## Directions for this task
Wherever "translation" appears in the records below, copy the line that holds it.

## Provided data

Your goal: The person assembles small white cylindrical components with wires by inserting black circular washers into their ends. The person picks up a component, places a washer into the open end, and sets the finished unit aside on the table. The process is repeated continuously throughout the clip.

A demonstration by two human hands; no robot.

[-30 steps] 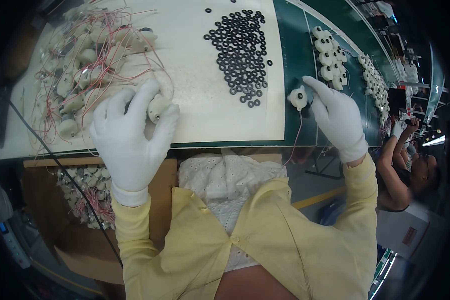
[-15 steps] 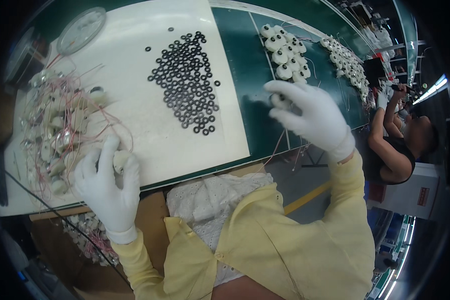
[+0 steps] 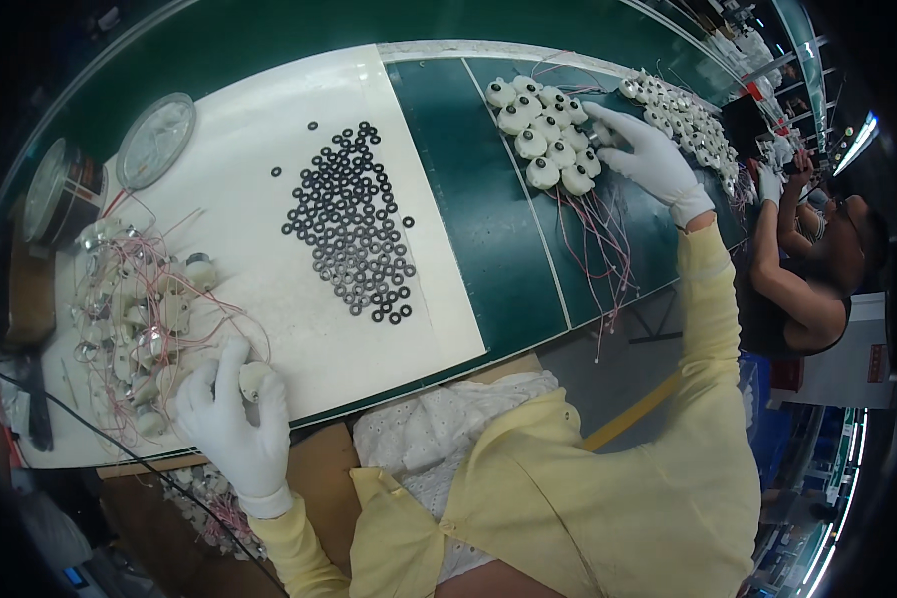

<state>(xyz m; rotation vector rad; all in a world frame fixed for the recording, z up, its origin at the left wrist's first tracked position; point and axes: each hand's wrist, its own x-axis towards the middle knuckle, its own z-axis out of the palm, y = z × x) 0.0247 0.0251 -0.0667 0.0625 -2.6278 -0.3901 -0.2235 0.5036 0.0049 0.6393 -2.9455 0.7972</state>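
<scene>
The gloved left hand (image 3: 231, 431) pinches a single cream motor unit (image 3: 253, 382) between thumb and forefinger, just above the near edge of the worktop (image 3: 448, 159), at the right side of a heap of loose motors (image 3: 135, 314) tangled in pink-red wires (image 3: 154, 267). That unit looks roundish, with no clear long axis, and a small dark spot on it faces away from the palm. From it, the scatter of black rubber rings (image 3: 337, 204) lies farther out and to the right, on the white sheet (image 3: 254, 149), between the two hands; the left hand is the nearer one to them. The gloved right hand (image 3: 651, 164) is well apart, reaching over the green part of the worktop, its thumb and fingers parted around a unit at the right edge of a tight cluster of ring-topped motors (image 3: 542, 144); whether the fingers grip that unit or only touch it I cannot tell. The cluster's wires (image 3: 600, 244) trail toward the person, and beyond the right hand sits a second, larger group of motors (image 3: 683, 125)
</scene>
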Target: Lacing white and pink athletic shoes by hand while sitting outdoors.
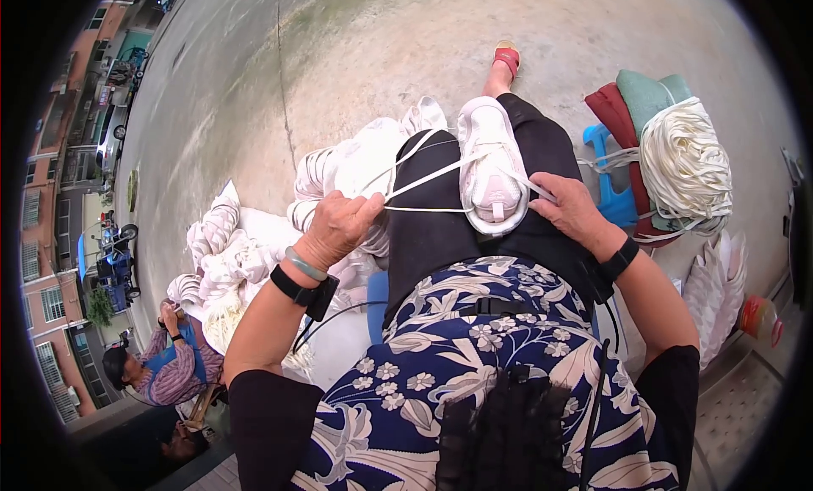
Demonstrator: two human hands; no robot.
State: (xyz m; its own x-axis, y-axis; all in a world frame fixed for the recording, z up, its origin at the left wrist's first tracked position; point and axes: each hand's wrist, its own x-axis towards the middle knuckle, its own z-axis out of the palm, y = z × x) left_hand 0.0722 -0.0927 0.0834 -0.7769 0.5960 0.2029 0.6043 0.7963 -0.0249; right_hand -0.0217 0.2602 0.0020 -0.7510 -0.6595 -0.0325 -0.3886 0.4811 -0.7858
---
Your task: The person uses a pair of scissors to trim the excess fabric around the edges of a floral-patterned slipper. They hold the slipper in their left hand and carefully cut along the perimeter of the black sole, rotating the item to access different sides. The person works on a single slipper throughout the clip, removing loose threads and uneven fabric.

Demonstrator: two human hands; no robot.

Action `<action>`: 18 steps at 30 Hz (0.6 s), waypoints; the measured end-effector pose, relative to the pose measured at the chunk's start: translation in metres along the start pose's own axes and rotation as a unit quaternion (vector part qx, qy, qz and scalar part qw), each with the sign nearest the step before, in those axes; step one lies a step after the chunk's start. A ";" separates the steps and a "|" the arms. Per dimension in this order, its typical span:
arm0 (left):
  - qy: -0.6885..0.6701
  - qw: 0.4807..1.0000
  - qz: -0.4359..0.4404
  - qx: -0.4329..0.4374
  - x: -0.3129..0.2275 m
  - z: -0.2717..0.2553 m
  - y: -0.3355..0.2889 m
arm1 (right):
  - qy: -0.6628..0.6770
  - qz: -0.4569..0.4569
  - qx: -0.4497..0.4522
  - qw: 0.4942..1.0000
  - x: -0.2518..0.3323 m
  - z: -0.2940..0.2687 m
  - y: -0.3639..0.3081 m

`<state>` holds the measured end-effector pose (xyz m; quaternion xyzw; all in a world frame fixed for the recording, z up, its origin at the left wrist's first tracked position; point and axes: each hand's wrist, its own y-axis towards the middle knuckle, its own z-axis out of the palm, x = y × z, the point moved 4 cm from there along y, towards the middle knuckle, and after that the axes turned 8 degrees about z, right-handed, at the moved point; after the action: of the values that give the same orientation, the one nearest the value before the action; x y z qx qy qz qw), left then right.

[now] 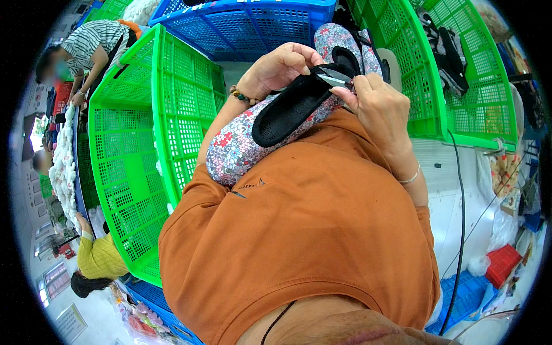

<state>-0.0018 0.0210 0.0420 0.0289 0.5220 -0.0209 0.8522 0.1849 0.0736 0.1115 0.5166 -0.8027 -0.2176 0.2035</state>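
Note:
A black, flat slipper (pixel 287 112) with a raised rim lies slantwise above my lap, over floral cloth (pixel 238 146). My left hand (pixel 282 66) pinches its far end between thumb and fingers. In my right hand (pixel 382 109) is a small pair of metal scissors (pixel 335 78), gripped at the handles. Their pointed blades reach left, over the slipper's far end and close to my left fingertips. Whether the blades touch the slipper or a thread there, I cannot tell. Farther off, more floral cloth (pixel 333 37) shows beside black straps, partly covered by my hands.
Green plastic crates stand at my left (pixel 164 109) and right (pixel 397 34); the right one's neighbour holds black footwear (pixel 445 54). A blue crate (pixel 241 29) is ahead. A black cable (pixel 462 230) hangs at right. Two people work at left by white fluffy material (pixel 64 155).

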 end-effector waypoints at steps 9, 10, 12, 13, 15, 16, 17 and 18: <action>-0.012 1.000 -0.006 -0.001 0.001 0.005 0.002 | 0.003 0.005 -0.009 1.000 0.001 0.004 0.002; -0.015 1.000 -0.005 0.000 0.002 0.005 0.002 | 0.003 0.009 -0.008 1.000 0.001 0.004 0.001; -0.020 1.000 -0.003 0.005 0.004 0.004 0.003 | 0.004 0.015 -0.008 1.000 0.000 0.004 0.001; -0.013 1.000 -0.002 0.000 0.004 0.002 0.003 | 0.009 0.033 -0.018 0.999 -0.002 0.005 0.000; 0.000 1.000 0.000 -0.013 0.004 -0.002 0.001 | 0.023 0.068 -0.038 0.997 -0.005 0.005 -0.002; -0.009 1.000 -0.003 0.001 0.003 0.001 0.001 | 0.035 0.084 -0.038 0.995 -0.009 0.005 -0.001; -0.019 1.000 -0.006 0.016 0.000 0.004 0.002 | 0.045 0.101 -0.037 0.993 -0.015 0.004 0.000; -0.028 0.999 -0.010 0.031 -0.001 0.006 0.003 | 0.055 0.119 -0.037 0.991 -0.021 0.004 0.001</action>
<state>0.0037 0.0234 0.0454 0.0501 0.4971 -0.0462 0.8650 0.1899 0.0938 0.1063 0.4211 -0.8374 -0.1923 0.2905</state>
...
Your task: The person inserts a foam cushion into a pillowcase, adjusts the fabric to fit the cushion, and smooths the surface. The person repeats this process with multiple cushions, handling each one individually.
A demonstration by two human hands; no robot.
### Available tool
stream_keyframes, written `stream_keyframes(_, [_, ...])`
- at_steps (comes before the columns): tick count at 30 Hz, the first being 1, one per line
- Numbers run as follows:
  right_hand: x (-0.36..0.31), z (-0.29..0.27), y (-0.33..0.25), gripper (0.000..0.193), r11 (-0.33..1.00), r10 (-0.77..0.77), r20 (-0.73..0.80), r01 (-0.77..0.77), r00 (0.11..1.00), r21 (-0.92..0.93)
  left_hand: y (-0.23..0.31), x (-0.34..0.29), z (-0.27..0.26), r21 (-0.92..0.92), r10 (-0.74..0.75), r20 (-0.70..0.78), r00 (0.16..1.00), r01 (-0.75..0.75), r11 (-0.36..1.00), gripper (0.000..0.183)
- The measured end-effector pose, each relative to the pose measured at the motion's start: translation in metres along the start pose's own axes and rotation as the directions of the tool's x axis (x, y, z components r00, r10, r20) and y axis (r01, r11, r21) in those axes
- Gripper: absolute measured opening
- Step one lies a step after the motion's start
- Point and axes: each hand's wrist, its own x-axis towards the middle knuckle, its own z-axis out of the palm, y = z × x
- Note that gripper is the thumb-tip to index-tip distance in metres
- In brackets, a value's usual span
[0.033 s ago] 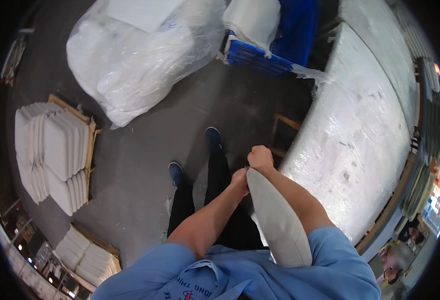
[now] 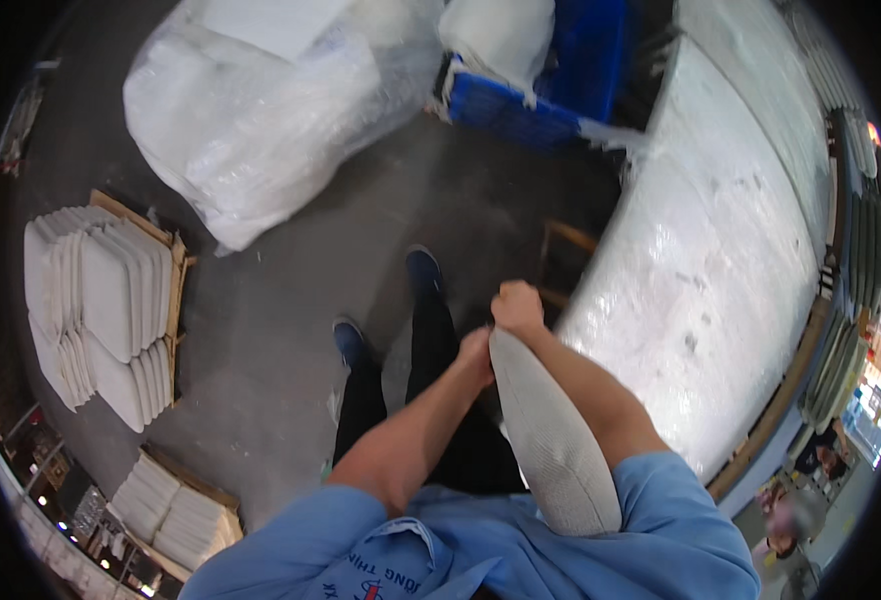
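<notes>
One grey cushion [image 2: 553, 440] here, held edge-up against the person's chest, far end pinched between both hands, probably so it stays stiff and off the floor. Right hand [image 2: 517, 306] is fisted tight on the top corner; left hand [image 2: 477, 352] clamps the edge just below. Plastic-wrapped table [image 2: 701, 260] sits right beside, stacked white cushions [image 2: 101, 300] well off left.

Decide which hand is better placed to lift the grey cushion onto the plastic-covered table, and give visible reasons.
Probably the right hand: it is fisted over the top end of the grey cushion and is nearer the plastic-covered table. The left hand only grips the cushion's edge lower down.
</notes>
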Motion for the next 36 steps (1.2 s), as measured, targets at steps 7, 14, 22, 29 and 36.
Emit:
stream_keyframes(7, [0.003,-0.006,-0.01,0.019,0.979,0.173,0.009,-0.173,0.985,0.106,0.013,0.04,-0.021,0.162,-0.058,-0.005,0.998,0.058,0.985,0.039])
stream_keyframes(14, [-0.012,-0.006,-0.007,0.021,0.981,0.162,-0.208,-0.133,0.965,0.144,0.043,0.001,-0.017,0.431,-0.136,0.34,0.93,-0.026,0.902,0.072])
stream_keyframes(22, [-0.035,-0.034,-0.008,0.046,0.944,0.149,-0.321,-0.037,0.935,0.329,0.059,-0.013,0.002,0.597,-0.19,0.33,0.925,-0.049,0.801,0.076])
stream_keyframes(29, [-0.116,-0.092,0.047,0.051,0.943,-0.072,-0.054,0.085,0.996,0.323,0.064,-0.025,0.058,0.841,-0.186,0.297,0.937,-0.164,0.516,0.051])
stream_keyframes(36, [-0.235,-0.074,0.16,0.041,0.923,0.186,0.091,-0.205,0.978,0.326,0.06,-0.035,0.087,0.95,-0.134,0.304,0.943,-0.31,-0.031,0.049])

## Your response
Action `<action>`: 18 steps at 30 Hz (0.6 s), waypoints; the measured end-effector pose, relative to the pose measured at the chunk's start: translation in metres along the start pose's own axes and rotation as a unit quaternion (vector part qx, qy, qz and scalar part qw), each with the sign nearest the step before, in those axes; step one lies a step after the chunk's start. A ";" separates the steps and a "|" the arms. Per dimension in this order, its typical span:
- The measured end-effector pose, each relative to the pose measured at the motion's start: translation in metres along the start pose's own axes and rotation as the directions of the tool's x axis (x, y, z components r00, r10, r20) and y axis (r01, r11, r21) in those axes

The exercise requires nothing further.